When you find that such a creature suddenly becomes more important than you expected them to, such as when your PCs decided to befriend a Kobold instead of killing it (good for them!) you suddenly need to flesh them out a bit, and their proficiencies is only one of the things you will have to figure out.
A good rule of thumb for assigning proficiencies is to pick the character class that seems most logical for the monster's race based on their entry in the Monster Manual, and adopt some or all of those proficiencies. In the case of a Kobold, you have a creature with Dex as their only good stat and that likes to set traps and attack in groups. Rogue sounds like the best fit to me! So unless this Kobold is especially unique, I would assume that it has many of the same proficiencies as a Rogue, even without giving it any actual levels.
Another challenge that is presented when the characters unexpectedly decide to talk to a monster instead of fight it is that now you have to role-play the monster differently than you expected. When you make an NPC that you know will be important, you build them with an idea of what sort of person they are, but if you did that with every individual monster in your game world you would be so bogged down in prep you would never be ready for game night!

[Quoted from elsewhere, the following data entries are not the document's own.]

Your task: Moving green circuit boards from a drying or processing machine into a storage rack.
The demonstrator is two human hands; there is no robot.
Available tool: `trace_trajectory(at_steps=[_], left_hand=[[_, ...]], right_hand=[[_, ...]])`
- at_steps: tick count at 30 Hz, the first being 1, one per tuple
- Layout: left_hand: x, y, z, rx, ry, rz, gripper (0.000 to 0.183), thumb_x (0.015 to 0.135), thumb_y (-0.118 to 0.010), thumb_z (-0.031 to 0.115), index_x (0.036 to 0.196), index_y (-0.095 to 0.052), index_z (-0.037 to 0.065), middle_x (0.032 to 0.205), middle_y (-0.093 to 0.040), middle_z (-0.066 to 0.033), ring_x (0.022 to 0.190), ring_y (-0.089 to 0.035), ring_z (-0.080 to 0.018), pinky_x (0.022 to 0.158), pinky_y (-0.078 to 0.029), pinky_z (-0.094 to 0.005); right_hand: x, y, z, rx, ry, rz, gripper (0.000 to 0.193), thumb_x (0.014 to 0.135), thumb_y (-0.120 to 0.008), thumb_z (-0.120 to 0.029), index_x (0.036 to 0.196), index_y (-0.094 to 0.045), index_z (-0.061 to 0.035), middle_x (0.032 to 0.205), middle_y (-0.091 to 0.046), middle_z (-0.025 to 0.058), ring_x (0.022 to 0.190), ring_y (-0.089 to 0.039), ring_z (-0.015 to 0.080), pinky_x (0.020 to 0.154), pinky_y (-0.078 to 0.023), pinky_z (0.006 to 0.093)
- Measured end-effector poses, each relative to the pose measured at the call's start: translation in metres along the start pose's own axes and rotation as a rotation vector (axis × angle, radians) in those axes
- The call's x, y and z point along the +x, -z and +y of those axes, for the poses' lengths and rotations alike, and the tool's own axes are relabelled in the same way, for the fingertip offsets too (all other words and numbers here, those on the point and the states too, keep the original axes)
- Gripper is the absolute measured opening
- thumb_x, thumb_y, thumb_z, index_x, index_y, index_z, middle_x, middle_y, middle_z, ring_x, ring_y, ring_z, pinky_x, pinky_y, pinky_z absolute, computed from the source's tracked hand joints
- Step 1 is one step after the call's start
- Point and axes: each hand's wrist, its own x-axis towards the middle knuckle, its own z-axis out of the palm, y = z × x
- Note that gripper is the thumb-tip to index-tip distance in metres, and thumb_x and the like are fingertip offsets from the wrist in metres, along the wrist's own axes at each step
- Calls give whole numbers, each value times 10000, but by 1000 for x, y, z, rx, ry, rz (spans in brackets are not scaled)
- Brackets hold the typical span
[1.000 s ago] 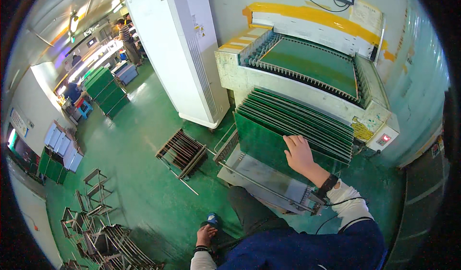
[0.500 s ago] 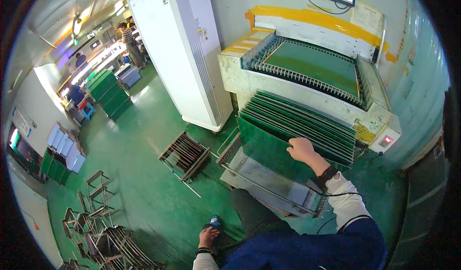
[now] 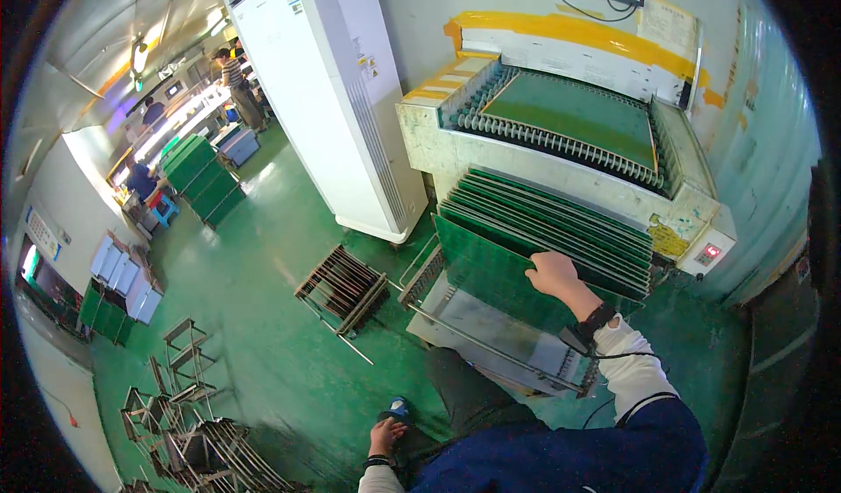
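My right hand is closed at the top edge of the front green panel, its fingers bent over that edge. The panel stands tilted in a metal rack, in front of several more upright green panels. A dark band circles my right wrist, with a cable trailing from it. Low in the picture, my left hand hangs by my leg, fingers loosely apart and nothing visible in it. Behind the rack, another green panel lies flat on the rollers of a conveyor machine.
A tall white cabinet unit stands left of the machine. On the floor are a small slatted metal rack and several metal frames at lower left. Green stacked panels and people at a lit bench are farther off.
The view has shifted slightly. My right hand stays at the front panel's top edge, and my left hand stays low by my leg.
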Motion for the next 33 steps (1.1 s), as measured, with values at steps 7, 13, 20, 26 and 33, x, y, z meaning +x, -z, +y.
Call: trace_trajectory(at_steps=[7,13,20,26,33], left_hand=[[-9,-11,7,77,8,54,312,870,-553,186,1066,-490,-48,928,-623,-199,763,-660,-282,593,-530,-302],[-8,-13,6,70,29,79,326,877,-546,180,1098,-482,-51,919,-627,-190,768,-658,-275,594,-531,-304],[-7,-9,6,67,35,64,362,880,-542,189,1132,-472,-60,926,-632,-185,777,-657,-270,613,-532,-294],[-14,-15,9,72,25,63,377,884,-535,193,1150,-461,-63,947,-627,-189,791,-656,-263,624,-528,-286],[-14,-14,8,78,20,60,339,884,-531,191,1109,-479,-57,936,-626,-179,786,-655,-260,623,-526,-289]], right_hand=[[-1,0,1,12,-10,31,269,773,-623,-299,788,-606,-31,778,-619,166,779,-601,356,674,-476,466],[-1,0,1,9,-18,32,268,771,-624,-297,785,-607,-30,780,-619,173,782,-602,359,676,-478,464],[-1,2,-1,7,-41,20,265,775,-618,-294,808,-606,-31,806,-625,174,806,-602,360,701,-481,463],[-2,2,0,1,-33,15,268,780,-613,-295,825,-600,-31,824,-624,175,812,-601,363,708,-482,466],[-3,4,-3,6,-44,20,257,783,-608,-286,827,-599,-34,814,-622,176,808,-601,362,694,-485,470]])
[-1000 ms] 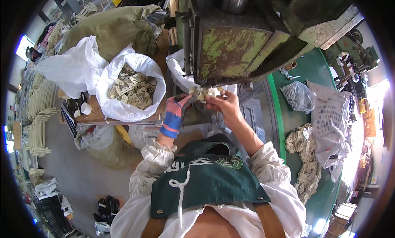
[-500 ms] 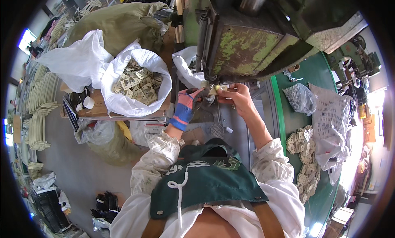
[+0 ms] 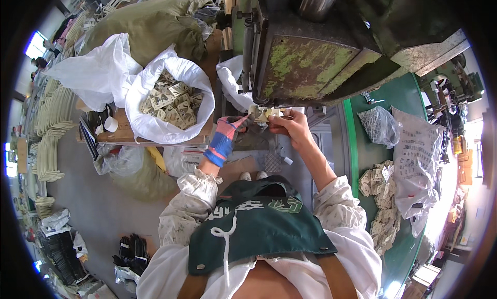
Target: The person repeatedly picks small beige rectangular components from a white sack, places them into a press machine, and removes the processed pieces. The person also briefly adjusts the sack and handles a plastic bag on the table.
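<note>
Beneath the press head, my left hand (image 3: 227, 137), in a pink and blue striped glove, has its fingertips pinched at the edge of a small pale metal plate (image 3: 257, 114). My bare right hand (image 3: 294, 127) comes in from the other side, thumb and fingers closed on a second small plate (image 3: 275, 113). The two plates are close together; whether they touch I cannot tell. Over them stands the press (image 3: 305, 66), dark with worn green paint, which hides part of the work spot. On the left, a white woven sack (image 3: 204, 115) is full of similar plates.
A wooden bench (image 3: 124, 131) carries the sack and a white cup (image 3: 111, 124). To the right, a green table (image 3: 404, 97) holds piled plates (image 3: 385, 211), a clear plastic bag (image 3: 379, 125) and a pale woven sack (image 3: 414, 149). A large olive sack (image 3: 145, 32) lies behind.
My left hand has drawn back slightly, leftward and toward me. My right hand has shifted a little left and down. Two pale plates now show more plainly between the hands.
</note>
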Motion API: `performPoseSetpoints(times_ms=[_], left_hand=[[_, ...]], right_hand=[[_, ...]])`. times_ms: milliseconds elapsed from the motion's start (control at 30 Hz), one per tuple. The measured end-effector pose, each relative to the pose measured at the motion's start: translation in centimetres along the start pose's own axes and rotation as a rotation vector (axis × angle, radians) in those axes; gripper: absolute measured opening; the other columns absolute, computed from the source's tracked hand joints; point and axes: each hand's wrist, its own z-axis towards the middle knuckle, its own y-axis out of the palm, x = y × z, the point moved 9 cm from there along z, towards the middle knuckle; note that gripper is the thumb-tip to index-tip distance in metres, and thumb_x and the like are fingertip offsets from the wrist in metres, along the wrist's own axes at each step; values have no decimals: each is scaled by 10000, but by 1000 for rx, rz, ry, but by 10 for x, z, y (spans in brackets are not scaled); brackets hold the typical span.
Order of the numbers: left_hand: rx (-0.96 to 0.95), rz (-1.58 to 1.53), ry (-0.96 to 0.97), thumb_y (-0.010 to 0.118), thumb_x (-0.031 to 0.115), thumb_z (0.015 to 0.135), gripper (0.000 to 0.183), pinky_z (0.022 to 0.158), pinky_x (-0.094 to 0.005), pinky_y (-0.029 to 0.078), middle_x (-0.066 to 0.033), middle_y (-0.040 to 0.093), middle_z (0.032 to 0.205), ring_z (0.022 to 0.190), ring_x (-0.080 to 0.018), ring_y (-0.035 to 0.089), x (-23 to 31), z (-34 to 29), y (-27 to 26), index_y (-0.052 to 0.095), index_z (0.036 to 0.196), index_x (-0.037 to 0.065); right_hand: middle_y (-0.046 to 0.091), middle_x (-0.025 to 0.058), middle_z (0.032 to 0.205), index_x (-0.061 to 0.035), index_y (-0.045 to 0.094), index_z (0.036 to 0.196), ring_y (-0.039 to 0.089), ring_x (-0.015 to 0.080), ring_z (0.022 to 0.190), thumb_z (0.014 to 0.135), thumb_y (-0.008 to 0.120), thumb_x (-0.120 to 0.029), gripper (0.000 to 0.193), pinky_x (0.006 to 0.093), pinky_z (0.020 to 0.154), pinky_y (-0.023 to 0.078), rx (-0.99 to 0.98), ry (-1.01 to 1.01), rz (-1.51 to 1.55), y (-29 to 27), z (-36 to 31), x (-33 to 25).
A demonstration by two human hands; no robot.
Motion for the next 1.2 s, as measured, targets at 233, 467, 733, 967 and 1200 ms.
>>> performPoseSetpoints(times_ms=[233, 467, 733, 967, 1200], left_hand=[[82, -133, -24, 686, 136, 794, 185, 623, -232, 498, -45, 643, 845, 704, -105, 601, -4, 7, 5, 645, 910, -2], [22, -138, -124, 677, 199, 806, 240, 573, -226, 466, -3, 612, 823, 716, -102, 599, 3, 5, 12, 652, 977, 33], [28, 99, 165, 612, 21, 791, 310, 648, -247, 476, -30, 608, 827, 703, -115, 571, -8, 12, 6, 645, 1074, 142], [-18, 418, 604, 602, 21, 796, 345, 610, -243, 493, -57, 627, 893, 726, -112, 588, 5, 11, 9, 640, 1105, 168], [61, 128, 256, 636, 74, 796, 240, 646, -256, 514, -72, 636, 868, 736, -143, 612, -7, 21, 2, 657, 1036, 83]], right_hand=[[624, 147, 753, -31, 410, 788, 642, 184, 624, 737, 734, -36, 327, 248, 528, 556, 4, -15, 50, 4, -2, 5], [653, 94, 828, 2, 553, 878, 651, 156, 703, 787, 701, -81, 193, 251, 623, 552, -30, -41, -42, 2, -7, 2], [637, 102, 771, 5, 526, 844, 656, 170, 675, 814, 680, -85, 181, 275, 596, 558, -34, -188, -183, -8, -13, -21], [639, 134, 755, 0, 498, 806, 656, 180, 639, 799, 688, -61, 199, 274, 564, 565, -57, -173, -127, -5, -14, -20], [642, 135, 776, 3, 502, 805, 655, 183, 643, 803, 682, -64, 193, 269, 573, 566, -39, -168, -121, -7, -11, -18]])
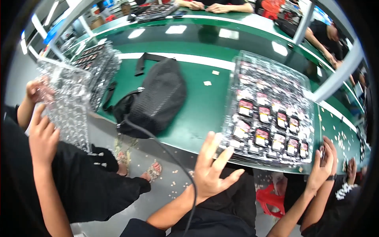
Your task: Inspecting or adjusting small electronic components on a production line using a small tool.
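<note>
Clear tray point(256, 61), green tabletop point(203, 122), patterned black bag point(160, 94)

Stacked trays point(272, 59): clear moulded plastic, glossy. Small packs point(262, 137): black plastic, shiny. Tray at left point(73, 110): clear plastic, dimpled. Desk point(203, 104): smooth green, glossy. Bag point(164, 94): black textured cloth, matt. Post point(342, 73): smooth, painted metal from here. Stool point(269, 198): red plastic.
</note>
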`<state>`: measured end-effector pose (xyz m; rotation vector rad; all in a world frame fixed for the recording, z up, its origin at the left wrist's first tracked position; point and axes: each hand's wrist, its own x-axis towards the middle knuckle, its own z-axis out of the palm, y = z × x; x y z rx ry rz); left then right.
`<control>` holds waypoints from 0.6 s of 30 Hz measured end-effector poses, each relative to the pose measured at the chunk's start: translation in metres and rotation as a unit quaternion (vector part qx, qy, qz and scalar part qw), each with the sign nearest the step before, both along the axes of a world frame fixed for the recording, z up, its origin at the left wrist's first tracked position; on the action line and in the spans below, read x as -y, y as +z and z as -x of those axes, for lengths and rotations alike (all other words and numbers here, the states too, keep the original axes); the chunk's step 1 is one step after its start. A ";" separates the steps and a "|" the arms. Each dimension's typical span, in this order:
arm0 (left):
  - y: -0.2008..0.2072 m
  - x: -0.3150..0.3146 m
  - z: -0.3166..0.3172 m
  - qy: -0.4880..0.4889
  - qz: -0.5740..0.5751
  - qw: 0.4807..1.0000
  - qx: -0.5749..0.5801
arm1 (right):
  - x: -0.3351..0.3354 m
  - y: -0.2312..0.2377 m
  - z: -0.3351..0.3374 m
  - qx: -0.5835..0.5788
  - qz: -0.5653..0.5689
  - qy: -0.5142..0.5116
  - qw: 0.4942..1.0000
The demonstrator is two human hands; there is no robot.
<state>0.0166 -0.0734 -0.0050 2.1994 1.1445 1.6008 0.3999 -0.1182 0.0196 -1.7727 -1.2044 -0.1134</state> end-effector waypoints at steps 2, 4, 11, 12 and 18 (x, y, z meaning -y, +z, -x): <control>-0.004 0.013 0.002 0.020 -0.048 0.997 -0.061 | 0.007 0.021 0.042 0.030 -0.037 -0.007 0.999; -0.003 0.024 -0.004 0.013 -0.086 0.993 -0.084 | 0.019 0.030 0.072 -0.038 -0.111 0.057 0.992; 0.021 0.050 -0.029 -0.333 0.203 0.889 0.239 | 0.018 0.045 0.148 -0.007 -0.093 0.395 0.914; 0.025 0.056 -0.029 -0.355 0.301 0.833 0.301 | 0.019 0.043 0.152 -0.019 -0.079 0.416 0.906; 0.040 0.039 -0.017 -0.479 0.566 0.599 0.302 | 0.022 0.049 0.155 -0.074 0.019 0.532 0.843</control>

I suggest having a small list of monster names and generalized motivations that you can slap right onto that one-in-a-thousand monsters that suddenly becomes important enough to warrant a personality. It is important to keep things general, so that a motivation that works for an orc also works for a kobold, etc. that way you can recycle your prep so that it won't get wasted even if it doesn't get used for a while. For these types of situations all you will probably need is a starting point and you can improvise the rest and dig deeper if the creature continues to be important. If the PCs want to keep them around long term, now they are a full-fledged NPC and warrant even more fleshing out.